--- START ---

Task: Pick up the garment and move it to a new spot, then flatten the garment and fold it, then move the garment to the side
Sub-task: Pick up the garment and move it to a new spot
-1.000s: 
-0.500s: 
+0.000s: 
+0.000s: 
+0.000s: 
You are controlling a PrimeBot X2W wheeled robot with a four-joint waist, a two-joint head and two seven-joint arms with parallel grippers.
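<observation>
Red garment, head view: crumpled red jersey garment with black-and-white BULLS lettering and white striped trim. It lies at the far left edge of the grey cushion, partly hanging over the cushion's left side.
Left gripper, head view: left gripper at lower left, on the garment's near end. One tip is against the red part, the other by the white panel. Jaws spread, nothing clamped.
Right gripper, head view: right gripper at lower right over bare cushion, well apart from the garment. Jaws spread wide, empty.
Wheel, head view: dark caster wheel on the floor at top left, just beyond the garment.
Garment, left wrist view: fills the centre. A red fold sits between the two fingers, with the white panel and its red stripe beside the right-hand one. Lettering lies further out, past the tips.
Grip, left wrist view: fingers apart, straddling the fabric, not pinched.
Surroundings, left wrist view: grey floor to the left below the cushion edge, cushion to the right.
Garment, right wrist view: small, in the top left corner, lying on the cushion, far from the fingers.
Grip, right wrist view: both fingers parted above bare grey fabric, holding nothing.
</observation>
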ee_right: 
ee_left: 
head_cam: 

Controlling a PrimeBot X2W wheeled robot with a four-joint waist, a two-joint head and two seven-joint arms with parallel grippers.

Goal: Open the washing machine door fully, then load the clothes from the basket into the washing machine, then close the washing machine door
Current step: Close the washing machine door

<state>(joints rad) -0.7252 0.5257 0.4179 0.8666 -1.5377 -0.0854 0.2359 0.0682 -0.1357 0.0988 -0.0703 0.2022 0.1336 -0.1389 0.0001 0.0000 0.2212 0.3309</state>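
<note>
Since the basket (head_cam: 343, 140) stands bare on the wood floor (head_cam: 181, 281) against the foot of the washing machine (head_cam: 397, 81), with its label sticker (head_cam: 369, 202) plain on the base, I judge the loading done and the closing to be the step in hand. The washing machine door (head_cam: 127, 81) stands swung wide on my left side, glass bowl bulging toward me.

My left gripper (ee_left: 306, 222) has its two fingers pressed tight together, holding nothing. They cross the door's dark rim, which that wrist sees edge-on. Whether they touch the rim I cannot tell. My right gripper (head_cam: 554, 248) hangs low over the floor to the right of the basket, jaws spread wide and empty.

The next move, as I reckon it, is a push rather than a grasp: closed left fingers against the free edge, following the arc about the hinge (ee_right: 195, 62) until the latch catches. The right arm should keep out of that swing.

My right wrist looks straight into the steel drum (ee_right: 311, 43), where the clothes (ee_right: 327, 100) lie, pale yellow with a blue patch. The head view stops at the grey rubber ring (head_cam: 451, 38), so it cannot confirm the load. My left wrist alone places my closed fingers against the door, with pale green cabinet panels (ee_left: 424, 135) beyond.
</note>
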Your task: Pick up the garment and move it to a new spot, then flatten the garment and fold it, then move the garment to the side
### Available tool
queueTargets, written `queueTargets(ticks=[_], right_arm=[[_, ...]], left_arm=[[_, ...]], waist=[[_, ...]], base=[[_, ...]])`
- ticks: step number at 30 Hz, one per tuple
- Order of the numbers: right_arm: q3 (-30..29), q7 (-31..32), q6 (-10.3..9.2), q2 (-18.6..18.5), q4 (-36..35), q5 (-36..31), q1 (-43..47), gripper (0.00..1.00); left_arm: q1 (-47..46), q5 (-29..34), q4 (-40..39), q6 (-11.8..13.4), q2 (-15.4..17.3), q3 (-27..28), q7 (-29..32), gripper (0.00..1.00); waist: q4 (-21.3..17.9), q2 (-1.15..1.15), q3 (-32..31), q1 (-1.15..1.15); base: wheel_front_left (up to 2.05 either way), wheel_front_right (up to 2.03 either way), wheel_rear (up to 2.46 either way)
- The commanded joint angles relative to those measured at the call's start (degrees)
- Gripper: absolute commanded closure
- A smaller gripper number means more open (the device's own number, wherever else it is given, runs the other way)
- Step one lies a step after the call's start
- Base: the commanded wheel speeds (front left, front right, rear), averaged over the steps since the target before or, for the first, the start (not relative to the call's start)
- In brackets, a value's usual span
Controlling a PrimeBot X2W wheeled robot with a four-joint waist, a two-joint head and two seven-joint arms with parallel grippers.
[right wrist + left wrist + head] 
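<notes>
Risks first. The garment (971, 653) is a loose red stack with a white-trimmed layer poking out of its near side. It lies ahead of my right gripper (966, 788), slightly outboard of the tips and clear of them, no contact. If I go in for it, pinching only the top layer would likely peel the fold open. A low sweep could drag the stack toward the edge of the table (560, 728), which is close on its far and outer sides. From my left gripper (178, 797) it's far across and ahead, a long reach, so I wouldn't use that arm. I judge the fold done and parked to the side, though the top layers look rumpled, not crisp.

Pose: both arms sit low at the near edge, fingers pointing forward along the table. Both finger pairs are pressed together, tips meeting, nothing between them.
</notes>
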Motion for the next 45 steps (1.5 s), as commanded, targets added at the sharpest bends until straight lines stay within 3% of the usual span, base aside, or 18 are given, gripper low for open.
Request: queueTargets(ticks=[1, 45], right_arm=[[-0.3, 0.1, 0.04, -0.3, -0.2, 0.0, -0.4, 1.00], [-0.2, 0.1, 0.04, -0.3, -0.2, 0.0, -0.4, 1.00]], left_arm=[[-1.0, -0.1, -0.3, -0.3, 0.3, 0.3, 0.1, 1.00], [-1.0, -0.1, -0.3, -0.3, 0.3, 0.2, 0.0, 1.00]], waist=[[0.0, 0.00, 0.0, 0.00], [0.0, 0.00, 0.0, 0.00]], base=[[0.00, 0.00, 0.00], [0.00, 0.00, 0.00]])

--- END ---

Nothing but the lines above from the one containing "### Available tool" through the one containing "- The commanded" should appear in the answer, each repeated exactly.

§ **THE COMPLETED TASK**:
### Available tool
queueTargets, written `queueTargets(ticks=[_], right_arm=[[_, ...]], left_arm=[[_, ...]], waist=[[_, ...]], base=[[_, ...]])`
- ticks: step number at 30 Hz, one per tuple
- Order of the numbers: right_arm: q3 (-30..29), q7 (-31..32), q6 (-10.3..9.2), q2 (-18.6..18.5), q4 (-36..35), q5 (-36..31), q1 (-43..47), gripper (0.00..1.00); left_arm: q1 (-47..46), q5 (-29..34), q4 (-40..39), q6 (-11.8..13.4), q2 (-15.4..17.3), q3 (-27..28), q7 (-29..32), gripper (0.00..1.00); waist: q4 (-21.3..17.9), q2 (-1.15..1.15), q3 (-32..31), q1 (-1.15..1.15); base: wheel_front_left (up to 2.05 either way), wheel_front_right (up to 2.03 either way), wheel_rear (up to 2.46 either way)
- The commanded joint angles relative to those measured at the call's start (degrees)

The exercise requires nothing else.